Next, we focus on the anisotropic NLO absorption of Ta₂NiS₅. The NLO parameters can be obtained from I-scan system by measuring the transmittance of material as a function of incident laser intensity. In this system, the Glan-Taylor prism and 1/2 λ wave plate were employed to vary the input intensity [39] with the spot size of laser constant, and another 1/2 λ wave plate was used to change the polarization direction of input laser. Further, we improved the I-scan technique with microscopic imaging (μ-I-scan) [40] to monitor whether the sample has been damaged by the laser. As a result, the polarization-dependent μ-I-scan system was utilized to study the anisotropic NLO absorption of Ta₂NiS_5. In the experiment, the angle between the polarization direction of incident laser and the c axis of Ta₂NiS₅ flake was set as θ in Figure 1(b), which can be changed from 0° to 345° in 15° a step. As shown in Figure 2(a), when the input intensity increases, the normalized transmittance decreases which indicates a reverse saturable absorption (RSA) response in the Ta₂NiS₅ flake with the θ in the range of 0°–45°. When the θ continuously increases, it can be seen that the normalized transmittance increases, which corresponds to SA response.

Figure 2:

The NLO absorption results of Ta₂NiS₅ flake. (a, b) The experimental results of polarization-dependent NLO responses from 0° to 165°. (c) Schematic of NLO absorption in Ta₂NiS₅. (d) Linear absorption coefficient, (e) saturation intensity of SA, (f) ESA coefficient, and (g) saturation intensity of ESA versus polarization angle of input laser in polar coordinates. (h) Polar diagram of the anisotropic modulation depth. (i) The dependence of k on polarization angle representing the proportion of ESA in the overall NLO absorption process.

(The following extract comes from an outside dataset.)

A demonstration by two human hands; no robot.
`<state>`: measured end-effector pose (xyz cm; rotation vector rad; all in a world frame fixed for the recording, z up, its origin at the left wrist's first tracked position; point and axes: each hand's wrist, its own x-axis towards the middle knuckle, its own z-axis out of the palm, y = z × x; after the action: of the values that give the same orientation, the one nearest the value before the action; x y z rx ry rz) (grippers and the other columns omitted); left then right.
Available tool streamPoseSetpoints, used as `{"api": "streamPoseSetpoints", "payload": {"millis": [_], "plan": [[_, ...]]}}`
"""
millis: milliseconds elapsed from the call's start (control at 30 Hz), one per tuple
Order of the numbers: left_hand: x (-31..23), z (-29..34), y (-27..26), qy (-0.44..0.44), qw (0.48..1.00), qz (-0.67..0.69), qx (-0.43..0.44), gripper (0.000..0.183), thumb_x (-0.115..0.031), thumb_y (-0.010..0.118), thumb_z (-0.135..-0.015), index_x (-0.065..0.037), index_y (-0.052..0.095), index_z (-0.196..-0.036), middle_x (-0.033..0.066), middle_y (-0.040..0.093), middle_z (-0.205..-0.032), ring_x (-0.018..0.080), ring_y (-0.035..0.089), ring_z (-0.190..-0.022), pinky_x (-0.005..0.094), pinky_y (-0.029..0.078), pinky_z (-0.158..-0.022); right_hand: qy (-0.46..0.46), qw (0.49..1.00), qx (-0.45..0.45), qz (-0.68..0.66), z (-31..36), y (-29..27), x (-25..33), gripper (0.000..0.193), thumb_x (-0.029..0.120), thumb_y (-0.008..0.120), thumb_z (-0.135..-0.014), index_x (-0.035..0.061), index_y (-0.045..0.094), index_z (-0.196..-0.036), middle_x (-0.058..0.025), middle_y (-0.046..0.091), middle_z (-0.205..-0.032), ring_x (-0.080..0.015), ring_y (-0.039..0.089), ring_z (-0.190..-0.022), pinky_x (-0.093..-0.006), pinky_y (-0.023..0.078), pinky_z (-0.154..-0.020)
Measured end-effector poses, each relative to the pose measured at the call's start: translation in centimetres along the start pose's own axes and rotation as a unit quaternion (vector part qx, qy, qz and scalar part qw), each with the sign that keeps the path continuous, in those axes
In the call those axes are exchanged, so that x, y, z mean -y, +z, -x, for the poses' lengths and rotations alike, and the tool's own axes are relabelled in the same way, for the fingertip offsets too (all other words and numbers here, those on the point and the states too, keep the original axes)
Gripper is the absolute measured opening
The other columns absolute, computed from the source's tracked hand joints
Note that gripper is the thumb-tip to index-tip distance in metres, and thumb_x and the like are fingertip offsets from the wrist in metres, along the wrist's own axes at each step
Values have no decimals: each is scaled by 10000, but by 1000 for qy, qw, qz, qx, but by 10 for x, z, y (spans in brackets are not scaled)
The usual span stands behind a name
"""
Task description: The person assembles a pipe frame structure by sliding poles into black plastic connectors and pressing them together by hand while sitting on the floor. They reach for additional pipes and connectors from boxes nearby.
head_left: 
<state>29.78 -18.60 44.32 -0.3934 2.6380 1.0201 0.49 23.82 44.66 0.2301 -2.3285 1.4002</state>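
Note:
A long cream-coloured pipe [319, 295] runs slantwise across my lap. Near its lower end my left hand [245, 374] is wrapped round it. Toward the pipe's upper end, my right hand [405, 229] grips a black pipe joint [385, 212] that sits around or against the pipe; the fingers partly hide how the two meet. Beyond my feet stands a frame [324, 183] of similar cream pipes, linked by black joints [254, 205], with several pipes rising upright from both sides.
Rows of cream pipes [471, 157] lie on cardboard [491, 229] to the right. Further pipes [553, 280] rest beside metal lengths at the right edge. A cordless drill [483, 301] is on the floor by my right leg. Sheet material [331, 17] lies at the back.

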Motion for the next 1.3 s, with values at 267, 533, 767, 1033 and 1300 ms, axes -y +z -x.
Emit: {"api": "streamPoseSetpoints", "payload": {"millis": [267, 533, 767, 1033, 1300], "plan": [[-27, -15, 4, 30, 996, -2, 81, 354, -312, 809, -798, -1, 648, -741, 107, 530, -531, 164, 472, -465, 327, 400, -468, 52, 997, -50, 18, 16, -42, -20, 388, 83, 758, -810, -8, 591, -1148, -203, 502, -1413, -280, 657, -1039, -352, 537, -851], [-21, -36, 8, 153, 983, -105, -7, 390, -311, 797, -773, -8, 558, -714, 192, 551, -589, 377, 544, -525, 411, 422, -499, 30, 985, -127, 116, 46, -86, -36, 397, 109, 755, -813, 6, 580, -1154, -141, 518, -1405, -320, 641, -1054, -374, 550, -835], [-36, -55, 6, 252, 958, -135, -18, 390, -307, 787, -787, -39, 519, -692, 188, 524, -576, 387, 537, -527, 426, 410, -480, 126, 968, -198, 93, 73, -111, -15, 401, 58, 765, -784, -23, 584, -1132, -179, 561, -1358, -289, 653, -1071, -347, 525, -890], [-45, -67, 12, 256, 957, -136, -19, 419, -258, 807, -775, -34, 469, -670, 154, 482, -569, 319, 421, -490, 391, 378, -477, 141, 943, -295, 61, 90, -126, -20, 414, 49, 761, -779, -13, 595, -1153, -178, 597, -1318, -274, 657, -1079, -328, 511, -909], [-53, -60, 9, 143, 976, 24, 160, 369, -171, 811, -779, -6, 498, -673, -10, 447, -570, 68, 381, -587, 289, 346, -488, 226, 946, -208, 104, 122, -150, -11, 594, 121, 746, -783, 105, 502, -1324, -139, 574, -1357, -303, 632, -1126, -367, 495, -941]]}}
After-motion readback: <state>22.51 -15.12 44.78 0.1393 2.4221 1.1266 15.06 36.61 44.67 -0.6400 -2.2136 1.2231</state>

For SA effect, it can be explained by the excitation state band-filling effect [41], [42]. As valence band electrons absorb photons and transition into the conduction band, the electrons available for excitation are reduced, and the conduction band is gradually occupied, which increases the transmittance of the sample. For the mechanism of the RSA signal, it may originate from different situations such as two-photon absorption (TPA), free carrier absorption (FCA), or ESA [43], [44]. There are certain conditions for the occurrence of TPA, which usually require an appropriate bandgap and high input intensity. In Figure 2(a) and (b), the RSA signals appear at low input intensity, therefore the TPA effect is not recognized. FCA is an intraband transition with the momentum change of excited carriers. In general, the momentum carried by photons is small. In order to conserve the momentum, FCA needs assistance from phonons or impurities [44]. The transition efficiency of multiparticle processes is intrinsically low. Considering the above factors, the FCA can be safely eliminated. Therefore, ESA is temporarily considered as the cause of this phenomenon. In this process, the electrons of the low-energy excited state further absorb photons and transition to high-energy excited state without momentum change [45], as shown in Figure 2(c). Compared to TPA, this effect is a one-photon absorption, which decreases the transmittance showing the opposite trend to the SA. And, Ta₂NiS₅ possesses a direct bandgap and multiple excited states [26], which provide favorable conditions for ESA effect. On the other hand, if the laser pulse width is less than the relaxation time of excited carriers, it is possible for them to transition from S₁ to S₂ with sufficient time. In our experiments, the pulse width of femtosecond laser is about 220 fs, and the recombination time of Ta₂NiS₅ studied in this work is much longer than the laser pulse width. As a result, the RSA can be reasonably attributed to ESA.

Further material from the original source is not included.